WORK REQUEST: Every entry must be given again exactly as it is written.

SUPPLIED MATERIAL:
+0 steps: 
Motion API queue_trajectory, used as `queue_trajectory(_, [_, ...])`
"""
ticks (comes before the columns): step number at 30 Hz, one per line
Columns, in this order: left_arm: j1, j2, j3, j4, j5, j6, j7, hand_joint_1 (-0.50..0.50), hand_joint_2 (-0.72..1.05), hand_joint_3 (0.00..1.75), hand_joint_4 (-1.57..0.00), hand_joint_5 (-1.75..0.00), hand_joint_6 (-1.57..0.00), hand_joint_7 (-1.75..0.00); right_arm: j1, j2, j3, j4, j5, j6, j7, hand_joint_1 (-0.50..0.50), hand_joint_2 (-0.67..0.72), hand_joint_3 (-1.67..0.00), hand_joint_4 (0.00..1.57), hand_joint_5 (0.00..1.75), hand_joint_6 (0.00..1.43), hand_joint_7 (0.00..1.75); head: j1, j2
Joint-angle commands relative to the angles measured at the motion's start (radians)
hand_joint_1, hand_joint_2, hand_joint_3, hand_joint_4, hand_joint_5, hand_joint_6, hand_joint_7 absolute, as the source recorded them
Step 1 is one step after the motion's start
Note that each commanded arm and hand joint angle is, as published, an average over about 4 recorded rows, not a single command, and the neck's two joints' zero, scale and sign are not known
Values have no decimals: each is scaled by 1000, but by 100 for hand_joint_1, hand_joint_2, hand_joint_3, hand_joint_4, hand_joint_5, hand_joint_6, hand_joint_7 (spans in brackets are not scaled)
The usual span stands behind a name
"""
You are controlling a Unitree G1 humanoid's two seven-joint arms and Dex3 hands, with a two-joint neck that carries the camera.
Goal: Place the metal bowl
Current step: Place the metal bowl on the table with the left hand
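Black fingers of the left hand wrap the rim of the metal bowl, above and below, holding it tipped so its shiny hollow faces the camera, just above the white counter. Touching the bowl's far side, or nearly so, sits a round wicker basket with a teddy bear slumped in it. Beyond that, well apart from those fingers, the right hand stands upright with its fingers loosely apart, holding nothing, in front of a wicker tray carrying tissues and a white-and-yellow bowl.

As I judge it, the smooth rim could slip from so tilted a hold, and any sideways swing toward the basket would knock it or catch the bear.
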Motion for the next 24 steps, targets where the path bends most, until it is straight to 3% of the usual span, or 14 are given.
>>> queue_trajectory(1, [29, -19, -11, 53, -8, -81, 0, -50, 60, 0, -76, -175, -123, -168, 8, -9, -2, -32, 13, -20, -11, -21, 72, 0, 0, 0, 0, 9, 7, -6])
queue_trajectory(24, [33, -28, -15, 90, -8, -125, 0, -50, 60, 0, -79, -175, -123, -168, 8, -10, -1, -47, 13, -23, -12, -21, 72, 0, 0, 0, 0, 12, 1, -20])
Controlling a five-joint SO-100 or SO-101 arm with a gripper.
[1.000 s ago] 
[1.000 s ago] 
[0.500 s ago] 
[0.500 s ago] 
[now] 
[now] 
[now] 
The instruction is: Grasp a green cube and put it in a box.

TASK RESULT:
+0 steps: 
Motion API queue_trajectory, used as `queue_trajectory(_, [_, ...])`
"""
ticks (comes before the columns): step number at 30 Hz, one per line
Columns, in this order: left_arm: j1, j2, j3, j4, j5, j6, j7, hand_joint_1 (-0.50..0.50), hand_joint_2 (-0.72..1.05), hand_joint_3 (0.00..1.75), hand_joint_4 (-1.57..0.00), hand_joint_5 (-1.75..0.00), hand_joint_6 (-1.57..0.00), hand_joint_7 (-1.75..0.00); right_arm: j1, j2, j3, j4, j5, j6, j7, hand_joint_1 (-0.50..0.50), hand_joint_2 (-0.67..0.72), hand_joint_3 (-1.67..0.00), hand_joint_4 (0.00..1.57), hand_joint_5 (0.00..1.75), hand_joint_6 (0.00..1.43), hand_joint_7 (0.00..1.75); head: j1, j2
Joint-angle commands relative to the angles measured at the motion's start (radians)
hand_joint_1, hand_joint_2, hand_joint_3, hand_joint_4, hand_joint_5, hand_joint_6, hand_joint_7 absolute, as the source recorded them
Step 1 is one step after the motion's start
Note that each commanded arm and hand joint angle is, as published, an average over about 4 recorded rows, not a single command, and the neck's two joints' zero, scale and sign are not known
Values have no decimals: each is scaled by 1000, but by 100 for hand_joint_1, hand_joint_2, hand_joint_3, hand_joint_4, hand_joint_5, hand_joint_6, hand_joint_7 (spans in brackets are not scaled)
The usual span stands behind a name
"""
You are controlling a Unitree G1 humanoid's two seven-joint arms and Dex3 hands, with a two-joint neck that carries the camera.
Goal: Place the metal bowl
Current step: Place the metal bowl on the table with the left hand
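Black fingers of the left hand wrap the rim of the metal bowl, above and below, holding it tipped so its shiny hollow faces the camera, just above the white counter. Touching the bowl's far side, or nearly so, sits a round wicker basket with a teddy bear slumped in it. Beyond that, well apart from those fingers, the right hand stands upright with its fingers loosely apart, holding nothing, in front of a wicker tray carrying tissues and a white-and-yellow bowl.

As I judge it, the smooth rim could slip from so tilted a hold, and any sideways swing toward the basket would knock it or catch the bear.
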Motion for the next 24 steps, targets where the path bends most, until it is straight to 3% of the usual span, or 14 are given.
>>> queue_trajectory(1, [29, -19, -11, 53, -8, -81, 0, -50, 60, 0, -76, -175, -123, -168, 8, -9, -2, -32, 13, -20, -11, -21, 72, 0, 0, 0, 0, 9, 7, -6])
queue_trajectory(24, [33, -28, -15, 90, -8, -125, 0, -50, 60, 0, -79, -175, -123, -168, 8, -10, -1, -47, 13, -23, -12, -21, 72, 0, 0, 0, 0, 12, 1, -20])
Controlling a five-joint SO-100 or SO-101 arm with a gripper.
[1.000 s ago] 
[1.000 s ago] 
[0.500 s ago] 
[0.500 s ago] 
[now] 
[now] 
[now] 
The instruction is: Grasp a green cube and put it in a box.

This concludes the output.